* **Exercise description**:
Skip the pictures. Output only the lines below starting at the line with "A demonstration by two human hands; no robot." and ending at the line with "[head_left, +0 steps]", both ends included, exactly as they are.

BEGIN

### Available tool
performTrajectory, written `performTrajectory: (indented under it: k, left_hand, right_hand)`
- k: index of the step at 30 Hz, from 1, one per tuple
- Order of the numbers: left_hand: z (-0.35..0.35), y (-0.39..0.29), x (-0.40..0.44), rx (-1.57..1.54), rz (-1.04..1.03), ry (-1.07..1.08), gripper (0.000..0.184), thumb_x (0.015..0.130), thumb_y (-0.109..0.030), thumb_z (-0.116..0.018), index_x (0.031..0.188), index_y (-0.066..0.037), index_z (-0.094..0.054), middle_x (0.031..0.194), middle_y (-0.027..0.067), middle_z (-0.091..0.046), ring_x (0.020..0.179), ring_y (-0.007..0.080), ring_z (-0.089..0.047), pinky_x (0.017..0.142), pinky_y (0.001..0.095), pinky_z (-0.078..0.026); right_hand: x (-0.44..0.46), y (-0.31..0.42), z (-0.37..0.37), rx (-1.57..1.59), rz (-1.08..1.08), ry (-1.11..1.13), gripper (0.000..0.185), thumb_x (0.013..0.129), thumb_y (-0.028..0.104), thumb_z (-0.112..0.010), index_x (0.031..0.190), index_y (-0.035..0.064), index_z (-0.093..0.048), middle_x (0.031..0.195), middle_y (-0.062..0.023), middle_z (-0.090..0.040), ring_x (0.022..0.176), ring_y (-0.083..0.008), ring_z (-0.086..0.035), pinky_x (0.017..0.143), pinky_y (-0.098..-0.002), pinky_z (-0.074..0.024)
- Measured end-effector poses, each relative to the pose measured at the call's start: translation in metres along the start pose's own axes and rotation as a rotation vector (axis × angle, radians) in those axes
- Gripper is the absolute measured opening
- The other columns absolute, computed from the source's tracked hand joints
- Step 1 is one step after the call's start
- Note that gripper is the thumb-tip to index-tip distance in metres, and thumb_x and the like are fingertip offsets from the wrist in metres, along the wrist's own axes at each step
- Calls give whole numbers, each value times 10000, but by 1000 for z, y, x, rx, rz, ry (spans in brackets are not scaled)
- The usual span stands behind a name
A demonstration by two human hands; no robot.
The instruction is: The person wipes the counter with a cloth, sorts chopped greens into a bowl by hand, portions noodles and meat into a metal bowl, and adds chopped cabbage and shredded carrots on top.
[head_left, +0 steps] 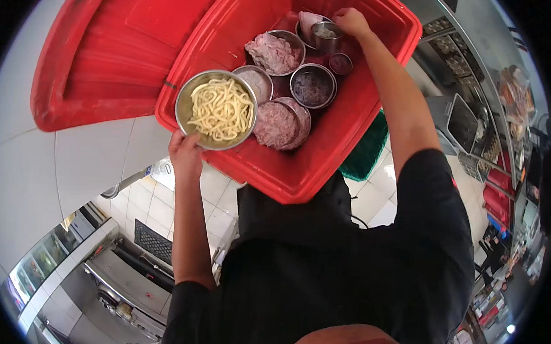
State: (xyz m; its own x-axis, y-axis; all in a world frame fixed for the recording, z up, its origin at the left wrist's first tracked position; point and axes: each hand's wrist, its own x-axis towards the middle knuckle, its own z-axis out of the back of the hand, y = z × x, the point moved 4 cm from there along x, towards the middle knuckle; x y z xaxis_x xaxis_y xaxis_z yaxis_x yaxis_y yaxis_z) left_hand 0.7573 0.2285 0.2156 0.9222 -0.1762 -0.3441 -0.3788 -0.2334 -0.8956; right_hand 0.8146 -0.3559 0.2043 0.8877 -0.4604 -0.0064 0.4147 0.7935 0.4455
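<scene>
While left fingers (177, 143) hold it, the noodle bowl (183, 109) overlaps the bin rim (251, 175).

The person's left hand (186, 153) grips the rim of a round silver metal bowl (183, 109) of thick pale-yellow noodles (223, 111), held over the near-left edge of a deep red plastic tub (328, 159). The right hand (354, 23) is inside the tub, just beside a small silver metal cup (326, 37); contact is unclear. Also inside are a metal bowl of pale-pink raw meat (274, 53), a round bowl of dark contents (313, 89) and 1 flat pink minced mass (276, 125). A red plastic lid (108, 60) lies open at left.
</scene>
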Motion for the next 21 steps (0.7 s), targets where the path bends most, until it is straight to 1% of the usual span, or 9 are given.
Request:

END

* **Written solution**:
A demonstration by two human hands; no robot.
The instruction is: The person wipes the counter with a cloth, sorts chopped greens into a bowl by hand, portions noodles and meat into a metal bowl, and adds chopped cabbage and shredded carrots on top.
[head_left, +0 steps] 

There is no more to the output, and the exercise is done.